Despido nulo

El despido nulo se da cuando el empresario adopta unilateralmente una decisión extintiva absolutamente ilegal. Por tanto, la calificación como nulo de un despido exige su impugnación judicial. La sanción de este tipo de extinciones contractuales es el reingreso del trabajador a la empresa, con abono de los correspondientes salarios de tramitación.

Despido nulo

Un juez determinará un despido nulo cuando se vulneren los derechos fundamentales o se discrimine al trabajador, por ejemplo cuando el motivo principal del despido de una mujer sea su embarazo.

Qué es un despido nulo

En determinadas situaciones, el Estatuto de los Trabajadores (ET) prohíbe las decisiones extintivas. Se trata, por tanto, de supuestos de especial gravedad, por lo que el despido nulo suele reservarse para decisiones discriminatorias o que atentan contra derechos fundamentales.

Casos en los que se considera nulo un despido

Como hemos señalado, se considera que se trata de un despido nulo cuando concurren algunas causas graves en la decisión extintiva. Entre ellas, el ordenamiento reconoce:

  • Despidos fundamentados en una causa discriminatoria. En este sentido resulta de aplicación el artículo 14 de la Constitución, que prohíbe la discriminación por razón de nacimiento, raza, sexo, religión, opinión o cualquier otra circunstancia personal o social. Entre ellas se protege especialmente el embarazo, la lactancia y la maternidad, así como la paternidad, como se señala más adelante.
  • Despidos que vulneren cualquier derecho o libertad fundamental del trabajador.
  • Despidos producidos durante los períodos de suspensión del contrato por maternidad, paternidad, riesgo durante el embarazo o la lactancia natural o enfermedades derivadas de estos procesos. La protección de estos trabajadores se extiende a nueve meses tras el nacimiento, adopción o acogimiento.
  • Despidos producidos durante el embarazo.
  • Despidos de trabajadoras víctimas de violencia de género cuando ejerciten los derechos que les reconoce la ley. Entre ellos cabe señalar la movilidad geográfica, la suspensión del contrato o la reorganización de la jornada.
  • Despidos en fraude de ley. Se consideran como tal aquellos que deberían considerarse como despido colectivo pero se difirieron para evitar la aplicación de sus requisitos.
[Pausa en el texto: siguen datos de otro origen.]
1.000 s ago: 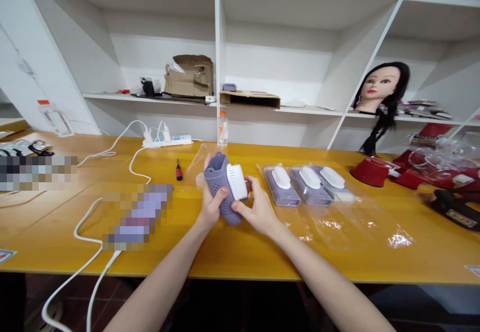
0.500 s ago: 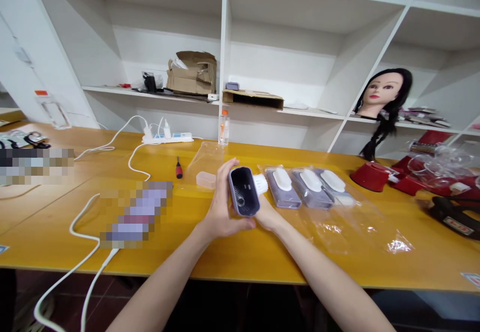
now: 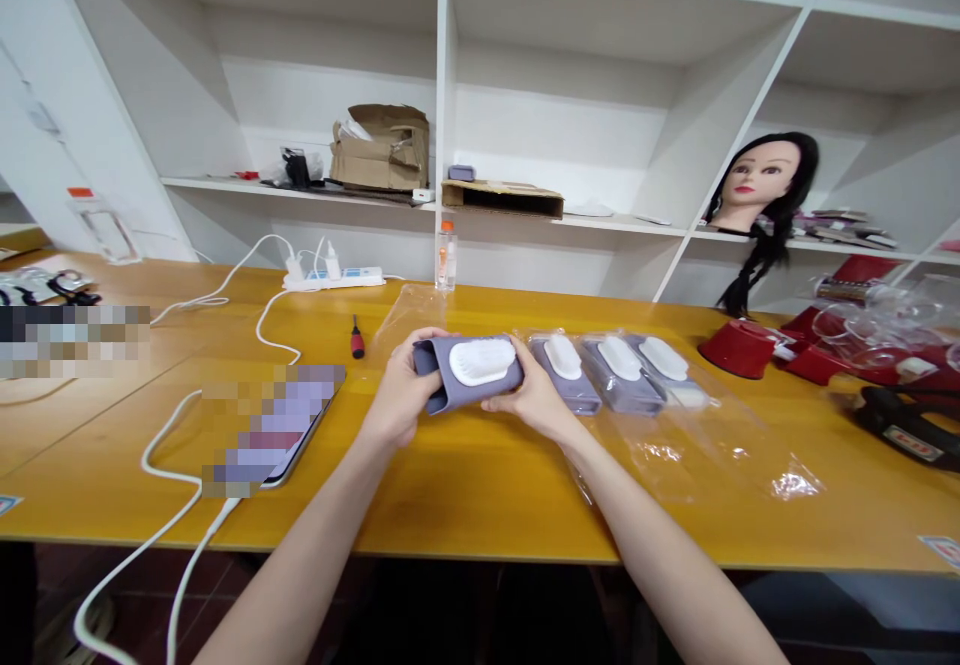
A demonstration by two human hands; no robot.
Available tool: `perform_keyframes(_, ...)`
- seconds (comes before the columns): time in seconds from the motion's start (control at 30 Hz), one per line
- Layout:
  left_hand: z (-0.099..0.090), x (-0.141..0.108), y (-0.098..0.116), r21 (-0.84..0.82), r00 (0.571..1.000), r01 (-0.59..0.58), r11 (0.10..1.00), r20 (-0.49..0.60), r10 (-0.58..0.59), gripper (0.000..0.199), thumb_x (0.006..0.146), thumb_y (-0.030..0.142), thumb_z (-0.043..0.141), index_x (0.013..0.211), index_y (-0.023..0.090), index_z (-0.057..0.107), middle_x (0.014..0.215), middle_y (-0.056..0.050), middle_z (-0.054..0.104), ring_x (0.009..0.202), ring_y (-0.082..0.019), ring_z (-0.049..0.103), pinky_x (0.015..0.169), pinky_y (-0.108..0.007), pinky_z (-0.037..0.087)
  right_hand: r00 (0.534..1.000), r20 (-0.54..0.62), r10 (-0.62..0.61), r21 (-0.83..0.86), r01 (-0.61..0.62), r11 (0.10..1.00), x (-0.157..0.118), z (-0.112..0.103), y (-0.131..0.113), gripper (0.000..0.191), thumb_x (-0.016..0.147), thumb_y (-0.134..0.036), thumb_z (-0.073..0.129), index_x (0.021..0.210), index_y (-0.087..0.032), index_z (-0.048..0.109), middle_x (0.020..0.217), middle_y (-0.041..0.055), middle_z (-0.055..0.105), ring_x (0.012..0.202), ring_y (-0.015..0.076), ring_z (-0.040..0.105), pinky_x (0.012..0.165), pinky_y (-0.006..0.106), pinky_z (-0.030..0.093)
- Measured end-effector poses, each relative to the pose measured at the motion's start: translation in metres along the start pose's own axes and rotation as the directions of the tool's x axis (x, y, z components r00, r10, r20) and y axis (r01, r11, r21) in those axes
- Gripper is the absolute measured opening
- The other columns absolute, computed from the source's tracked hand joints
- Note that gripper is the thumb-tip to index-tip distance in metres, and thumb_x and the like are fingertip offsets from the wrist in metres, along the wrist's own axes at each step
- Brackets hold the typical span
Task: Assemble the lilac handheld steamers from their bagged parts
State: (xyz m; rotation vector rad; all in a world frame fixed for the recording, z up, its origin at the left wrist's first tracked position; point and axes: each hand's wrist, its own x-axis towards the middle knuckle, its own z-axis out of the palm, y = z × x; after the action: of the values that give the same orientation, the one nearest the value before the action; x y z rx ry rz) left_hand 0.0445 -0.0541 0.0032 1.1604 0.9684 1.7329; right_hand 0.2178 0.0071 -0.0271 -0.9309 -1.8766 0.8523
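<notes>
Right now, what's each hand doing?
Left hand: closed, holding a grey-purple rectangular case with a white oval top by its left end.
Right hand: closed, holding that case by its right end.

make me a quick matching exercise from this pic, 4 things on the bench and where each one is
Things:
1. mannequin head
2. red-handled screwdriver
3. power strip
4. lilac-grey case

Places:
A. held between left hand and right hand
B. on white shelf
C. at back of yellow table, cables plugged in
D. lying on table, left of the hands

Pairs: 1-B, 2-D, 3-C, 4-A
</notes>
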Motion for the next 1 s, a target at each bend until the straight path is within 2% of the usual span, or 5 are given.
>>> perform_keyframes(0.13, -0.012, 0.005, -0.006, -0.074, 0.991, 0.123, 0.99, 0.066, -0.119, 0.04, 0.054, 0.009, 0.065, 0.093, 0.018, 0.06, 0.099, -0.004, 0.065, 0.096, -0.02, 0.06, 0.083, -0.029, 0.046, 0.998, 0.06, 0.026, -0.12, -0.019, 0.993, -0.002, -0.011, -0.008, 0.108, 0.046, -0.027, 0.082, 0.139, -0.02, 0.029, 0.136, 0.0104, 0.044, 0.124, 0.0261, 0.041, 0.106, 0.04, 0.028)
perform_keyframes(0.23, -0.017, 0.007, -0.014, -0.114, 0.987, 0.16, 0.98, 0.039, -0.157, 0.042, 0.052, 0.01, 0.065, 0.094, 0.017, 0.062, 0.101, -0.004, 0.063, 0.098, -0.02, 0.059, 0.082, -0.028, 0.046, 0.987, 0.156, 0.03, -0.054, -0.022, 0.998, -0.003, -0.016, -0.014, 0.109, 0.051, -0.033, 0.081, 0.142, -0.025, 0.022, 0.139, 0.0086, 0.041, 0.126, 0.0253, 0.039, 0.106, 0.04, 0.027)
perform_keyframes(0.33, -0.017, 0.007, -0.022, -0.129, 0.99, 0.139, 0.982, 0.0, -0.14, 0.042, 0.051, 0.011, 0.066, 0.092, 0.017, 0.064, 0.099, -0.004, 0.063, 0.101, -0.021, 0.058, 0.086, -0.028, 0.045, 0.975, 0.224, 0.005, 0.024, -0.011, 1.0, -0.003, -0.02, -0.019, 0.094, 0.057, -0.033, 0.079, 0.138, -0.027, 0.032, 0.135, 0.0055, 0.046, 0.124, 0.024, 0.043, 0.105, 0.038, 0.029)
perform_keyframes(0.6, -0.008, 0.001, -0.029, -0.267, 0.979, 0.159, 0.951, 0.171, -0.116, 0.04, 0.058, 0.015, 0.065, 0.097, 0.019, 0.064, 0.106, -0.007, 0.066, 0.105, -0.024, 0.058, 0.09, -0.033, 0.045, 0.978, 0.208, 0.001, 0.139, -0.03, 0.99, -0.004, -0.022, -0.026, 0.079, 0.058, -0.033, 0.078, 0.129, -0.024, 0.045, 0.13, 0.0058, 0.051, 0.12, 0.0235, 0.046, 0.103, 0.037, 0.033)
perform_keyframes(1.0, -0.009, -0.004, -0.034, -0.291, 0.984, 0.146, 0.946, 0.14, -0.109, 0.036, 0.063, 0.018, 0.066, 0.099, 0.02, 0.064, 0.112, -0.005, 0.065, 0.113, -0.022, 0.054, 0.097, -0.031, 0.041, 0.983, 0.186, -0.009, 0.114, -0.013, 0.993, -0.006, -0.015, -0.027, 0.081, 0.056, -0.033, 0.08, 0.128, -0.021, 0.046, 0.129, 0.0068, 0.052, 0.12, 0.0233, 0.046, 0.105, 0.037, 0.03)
Hay que recordar que corresponde en exclusiva a la autoridad judicial determinar la nulidad del despido. De hecho, debe hacerlo de oficio cuando observe que concurre alguna de las causas señaladas anteriormente.

Forma del despido nulo

Por lo antedicho, el despido nulo lo es en virtud de su motivación y la declaración judicial que lo califica. Dicho de otro modo, no se trata de una forma de despido per se, por lo que puede declararse la nulidad de los despidos objetivos y disciplinarios.

Nótese que la mera infracción de elementos procedimientales del despido (no entregar la carta de despido, no concurrir las causas objetivas que lo jutifican…) tan solo determinarán que se determine su improcedencia, pero no su nulidad.

Efectos del despido nulo

Los efectos de la declaración de nulidad del despido vienen regulados en el artículo 113 de la Ley Reguladora de la Jurisdicción Social. Cuando el juez determine que el despido es nulo el empresario deberá readmitir inmediatamente al trabajador en la empresa.
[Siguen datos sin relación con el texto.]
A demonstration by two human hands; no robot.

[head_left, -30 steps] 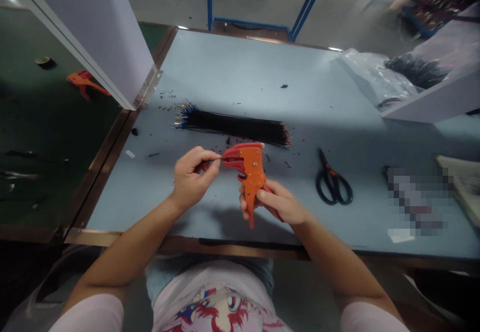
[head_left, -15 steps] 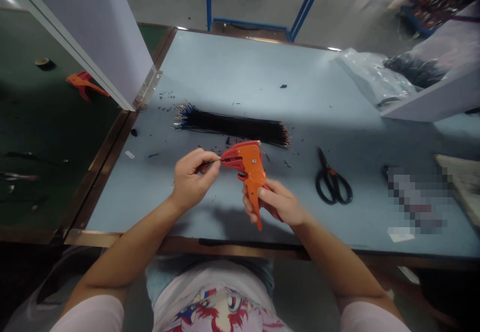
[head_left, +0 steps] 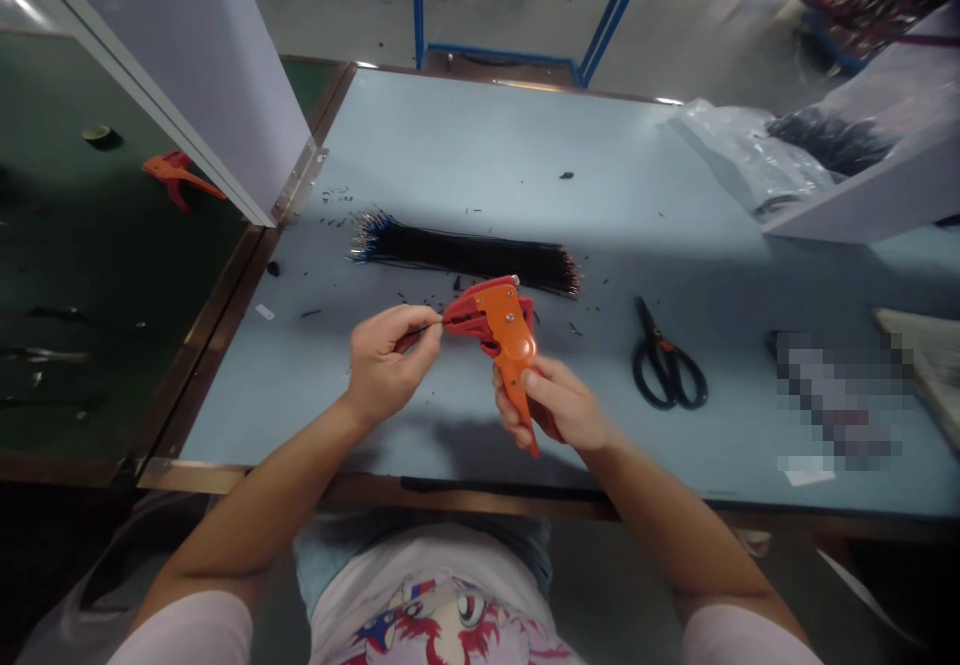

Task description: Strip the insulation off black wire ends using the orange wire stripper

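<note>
My left hand (head_left: pixel 394 357) pinches a thin black wire between thumb and fingertips, right at the jaws of an orange and red wire stripper (head_left: pixel 504 317). The fingers of my right hand (head_left: pixel 551 403) are wrapped round the tool's handles, and its jaws point left. How far the wire reaches into the jaws is hard to see. Just beyond the tool lies a bundle of black wires (head_left: pixel 465 252), with silvery and blue tips at its left end and coppery tips at its right. Small black scraps are scattered around the bundle.
Black-handled scissors (head_left: pixel 666 370) lie to the right on the blue tabletop (head_left: pixel 450 125). Clear plastic bags (head_left: pixel 757 155) rest at the back right by a pale panel. Another panel (head_left: pixel 202 65) stands at the left; past it, a second orange tool (head_left: pixel 180 175) lies on a green surface.
The stripper's handles have drawn closer together in my right hand, and its red rear part now sticks out more on the right. My left hand has hardly moved.
</note>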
Además deberá pagarle los llamados salarios de tramitación. Estos son las cantidades que el empleado habría percibido de seguir trabajando durante el tiempo que duró la reclamación.

En caso de que la sentencia sea recurrida se ejecutará provisionalmente. De modo que mientras se tramita el recurso, el trabajador despedido seguirá trabajando en la empresa.

La indemnización por despido nulo

Como consecuencia a lo señalado, el despido nulo no otorga al trabajador ningún derecho a indemnización. Al menos en sede laboral.

Esto significa que si el trabajador ha sufrido daños o perjuicios sí podría exigir una indemnización por vía de responsabilidad civil. En este sentido, pueden producirse:

  • Daños materiales. Si, por ejemplo, el trabajador no ha podido pagar una sanción o ha tenido que pedir un crédito para hacerse cargo de sus gastos cotidianos por no disponer de un salario se habrá producido un daño indemnizable.
  • Daños morales. Se trata de una situación de congoja derivada del hecho dañoso. Podría pasar, por ejemplo, que el empleado suspendiera su viaje de novios por no saber si va a tener un sustento al regresar, o que el despido le supusiera una situación de estrés, angustia y ansiedad.

Ambos conceptos son indemnizables, pero no por la vía laboral sino por la civil. Reclamar una reparación de estos daños requerirá los servicios de un buen abogado civilista, o de un laboralista con pericia en reclamaciones civiles.